As we have indicated we assembled genes that show drug-induced differential expression in diverse studies. Clearly, changes in gene expression would have been influenced by dissimilar experimental designs and conditions across studies performed on diverse organisms and cell lines from various origins. Despite these confounding factors, a limited number of differentially expressed genes survived our selection criteria, which thus provide some validity for the inclusion of those genes in the network seeds.
Finally, we need to point out that the extensive network interactions presented here could include false positives. False negatives are also possible because of the paucity of published studies on some differentially regulated molecules, e.g. IMPA1, the lack of functional data on many of the network nodes, and the lack of supporting experimental data for potential drug targets thus were not included in the network seeds. Understudied nodes would fail to establish substantial connections within the networks and/or would not be included in established canonical pathways. Conversely, the comparatively extensive literature on certain genes/proteins may bias the representation of their interactions within the network. Therefore these expansive, multi-directional matrices may actually represent a constrained view of lithium and valproate actions in the cell. Future advances in functional genomics coupled with improvements in network building tools allowing more precise modeling of reactions and interactions within the cell would permit creation of more robust networks.

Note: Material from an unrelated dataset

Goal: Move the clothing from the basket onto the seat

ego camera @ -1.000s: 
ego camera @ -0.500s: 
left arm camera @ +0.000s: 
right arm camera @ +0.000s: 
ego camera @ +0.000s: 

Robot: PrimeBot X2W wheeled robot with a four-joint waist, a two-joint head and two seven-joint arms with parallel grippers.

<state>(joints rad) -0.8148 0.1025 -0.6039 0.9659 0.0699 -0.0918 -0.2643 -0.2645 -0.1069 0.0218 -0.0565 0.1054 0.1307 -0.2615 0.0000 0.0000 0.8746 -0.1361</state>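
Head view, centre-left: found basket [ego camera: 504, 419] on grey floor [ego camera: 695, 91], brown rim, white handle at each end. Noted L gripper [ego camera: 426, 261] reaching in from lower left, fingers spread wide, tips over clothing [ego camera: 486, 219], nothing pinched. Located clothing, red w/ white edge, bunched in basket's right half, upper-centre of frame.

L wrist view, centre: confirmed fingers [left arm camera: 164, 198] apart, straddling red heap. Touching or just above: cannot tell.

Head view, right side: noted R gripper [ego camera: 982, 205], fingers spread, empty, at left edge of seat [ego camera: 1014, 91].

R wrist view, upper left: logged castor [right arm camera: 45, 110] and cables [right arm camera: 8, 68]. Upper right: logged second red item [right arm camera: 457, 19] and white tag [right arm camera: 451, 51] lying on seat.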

In summary, biological interaction networks generated in this study offer a glimpse of the molecular repertoire that underlies the global cellular effect of lithium and valproate. Consistent with their divergent chemical structures, valproate but not lithium induced a highly enhanced recruitment of nuclear lumen functional clusters and nodes enriched for the cell cycle, nucleotide excision repair and DNA replication pathways. Conversely, lithium and valproate intersecting network nodes perturbed convergent cellular functions embodied by a striking enrichment of the regulation of apoptosis clusters, neurotrophin signaling and a series of diverse signaling pathways. This shared effect hints at a unique functional footprint for lithium and valproate that may be salient to their effectiveness as mood stabilizers. The emergence of recurrent pathway constituents implies functional pleiotropy, an idea that may harmonize the complexity of intracellular responses to lithium and valproate. AKT and MAPK seem to be central to the execution of these responses, but a more complete picture will require additional experimental work.